Samochody sportowe: Chevrolet Camaro
Sportowy Chevrolet jest ciekawą propozycją dla fanów szybkiej jazdy z kilku powodów. Przede wszystkim jest stosunkowo tani w zakupie. 219 900 zł za samochód o mocy 432 KM to zdecydowanie mniej niż trzeba zapłacić za europejskie modele. Dla wielu osób ważny jest też fakt, że Camaro zwraca na siebie uwagę dużo bardziej niż np. sportowe BMW lub Mercedesy, a nawet Porsche. Okazuje się również, że sportowy Chevrolet nie jest tak drogi w utrzymaniu. Z jednej strony silnik o pojemności 6,2 l nie należy do oszczędnych, a samochód nie jest tak bezawaryjny jak niemieccy konkurencji. Z drugiej nie zapominajmy jednak, że jest to "po prostu" Chevrolet. Dzięki temu koszty serwisowania są dużo niższe niż np. w Porsche.
SUV klasy średniej: Mitsubishi Outlander
SUV Mitsubishi nie jest samochodem luksusowym, ale w konkurencyjnej cenie oferuje sporo miejsca we wnętrzu i lepsze niż inne auta tej klasy własności terenowe. Druga generacja Outlandera w Europie zebrała mieszane opinie, a to za sprawą produkcji w holenderskiej fabryce, która nie zapewniała odpowiedniej jakości. Samochody dostępne w Ameryce pochodziły z Japonii, dzięki czemu mogą pochwalić się wzorową niezawodnością. Sprawdzone i nastawione na wytrzymałość rozwiązania techniczne zapewniają wieloletnią eksploatację bez poważnych usterek. Dzięki temu samochody Mitsubishi tracą na wartości mniej niż konkurenci. Dobrą wiadomością dla Europejczyków jest fakt, że Mitsubishi pozbyło się holenderskiego zakładu i nowe Outlandery przyjeżdżają do nas z Japonii.
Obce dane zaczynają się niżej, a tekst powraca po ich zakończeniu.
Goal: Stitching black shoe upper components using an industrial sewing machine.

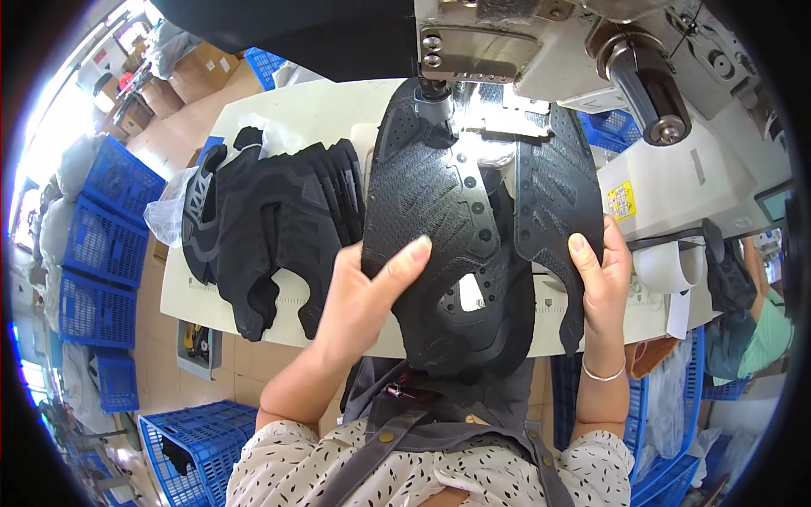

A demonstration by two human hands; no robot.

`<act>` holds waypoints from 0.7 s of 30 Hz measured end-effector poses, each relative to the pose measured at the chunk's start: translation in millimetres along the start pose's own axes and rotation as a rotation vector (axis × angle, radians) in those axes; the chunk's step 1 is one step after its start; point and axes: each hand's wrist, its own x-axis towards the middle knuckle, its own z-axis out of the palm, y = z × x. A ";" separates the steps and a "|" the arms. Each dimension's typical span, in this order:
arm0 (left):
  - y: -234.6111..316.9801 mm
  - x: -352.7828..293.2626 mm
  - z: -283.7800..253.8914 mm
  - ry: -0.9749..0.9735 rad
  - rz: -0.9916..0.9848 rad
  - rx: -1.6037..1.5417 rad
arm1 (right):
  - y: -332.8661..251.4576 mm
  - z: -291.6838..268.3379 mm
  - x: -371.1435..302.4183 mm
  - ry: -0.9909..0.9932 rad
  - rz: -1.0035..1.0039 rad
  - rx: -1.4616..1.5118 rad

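Note:
A black shoe upper (435, 203), laid out flat in a horseshoe shape, lies under the head of a sewing machine (481, 55). Its far left part reaches the presser foot (434, 106). My left hand (363, 291) grips the left side, thumb on top and fingers beneath. On the right side, my right hand (604, 279) pinches the edge the same way, its fingers partly hidden below. More black material hangs under the near end, over the table edge; I cannot tell whether it is joined to the upper. Light glares off the surface near the machine.
Left on the white table (338, 101) stands a pile of black shoe uppers (283, 203) beside clear plastic (173, 207). Blue crates (97, 308) are stacked at far left; another blue crate (203, 448) sits on the floor. A person in green (764, 338) is at far right.

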 end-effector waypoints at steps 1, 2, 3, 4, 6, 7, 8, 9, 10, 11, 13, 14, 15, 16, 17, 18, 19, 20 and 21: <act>-1.7 -4.1 0.1 -0.001 -0.026 -0.016 | -1.5 3.2 -2.4 0.027 -0.007 0.002; -1.4 -5.2 -1.5 0.005 -0.025 -0.015 | -2.1 7.3 -5.6 0.047 -0.011 0.006; -1.0 -6.1 -3.5 0.044 0.011 0.026 | -1.8 9.9 -9.4 0.042 -0.010 0.009; -0.4 -7.0 -5.8 0.084 0.048 0.067 | -1.6 12.0 -13.6 0.060 -0.035 -0.052; 1.6 -4.6 -7.4 0.123 0.095 0.133 | -2.8 16.9 -20.1 0.111 -0.066 -0.128; 2.7 -2.6 -7.3 0.126 0.098 0.130 | -2.7 17.7 -20.9 0.107 -0.067 -0.129; 4.5 -1.7 -8.2 0.125 0.099 0.117 | -2.1 19.5 -21.5 0.124 -0.065 -0.118; 6.4 -1.2 -9.0 0.124 0.101 0.105 | -1.6 21.7 -21.2 0.140 -0.063 -0.107; 7.8 -1.1 -8.7 0.129 0.105 0.107 | -3.0 25.2 -20.0 0.135 -0.065 -0.103; 8.4 -0.2 -6.9 0.166 0.088 0.121 | -6.4 28.2 -18.7 0.156 -0.058 -0.082; 10.0 3.8 -7.4 0.204 0.072 0.134 | -7.4 30.3 -15.0 0.175 -0.053 -0.061; 11.5 7.3 -9.4 0.173 0.072 0.170 | -6.0 30.0 -12.8 0.179 -0.060 -0.060; 12.8 10.7 -12.5 0.142 0.072 0.207 | -4.5 29.7 -10.4 0.183 -0.066 -0.059; 12.8 13.3 -20.6 0.096 0.021 0.163 | -3.3 29.6 -7.6 0.181 -0.066 -0.058; 12.7 17.5 -22.1 0.094 0.023 0.163 | -2.3 29.3 -4.0 0.176 -0.068 -0.034; 12.9 21.5 -23.1 0.081 0.037 0.139 | -1.2 28.8 -0.3 0.171 -0.070 -0.009; 13.9 25.1 -23.5 0.068 0.051 0.116 | 0.2 28.2 3.3 0.172 -0.072 -0.010; 15.0 29.0 -16.4 0.142 0.103 0.136 | 1.7 28.0 7.3 0.163 -0.080 -0.021; 16.7 31.7 -16.9 0.143 0.104 0.137 | 2.7 27.8 11.1 0.155 -0.089 -0.033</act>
Kompaktowy SUV/crossover: Buick Encore (Opel Mokka)
Sprzedawany w Ameryce Buick Encore to nic innego jak znany u nas Opel Mokka. Spokrewniony z Chevroletem Aveo i Traxem model jest w sprzedaży od niedawna, więc ocena jego spadku wartości i jakości wykonania opiera się na właśnie na Chevroletach, z którymi ma wiele wspólnych elementów. W ofercie Opla znajdziemy podstawowy silnik benzynowy 1,6 l o mocy 115 KM, jednak automatyczną skrzynię biegów lub napęd na cztery koła otrzymamy dopiero z turbodoładowanym benzyniakiem 1,4 l 140 KM lub dieslem 1,7 l o mocy 130 KM.
Hybrydowy SUV: Lexus RX
Podobnie jak w przypadku pozostałych modeli, również SUV Lexusa zamiast silnika wysokoprężnego oferuje napęd hybrydowy. 299 KM wystarcza, aby sprawnie napędzić przestronne i luksusowe auto. Bliskie pokrewieństwo z oferowaną w Japonii Toyotą Harrier oznacza, że wnętrze nie prezentuje się tak dobrze jak w LS-ie, ale jakość wykonania nadal jest perfekcyjna. Podobnie jak pozostałe hybrydowe Lexusy, tak też RX pozwala zaoszczędzić spore ilości paliwa, a przy tym mniej się psuje i wymaga ograniczonej obsługi serwisu. Wszystko to przekłada się na mniejsze koszty utrzymania.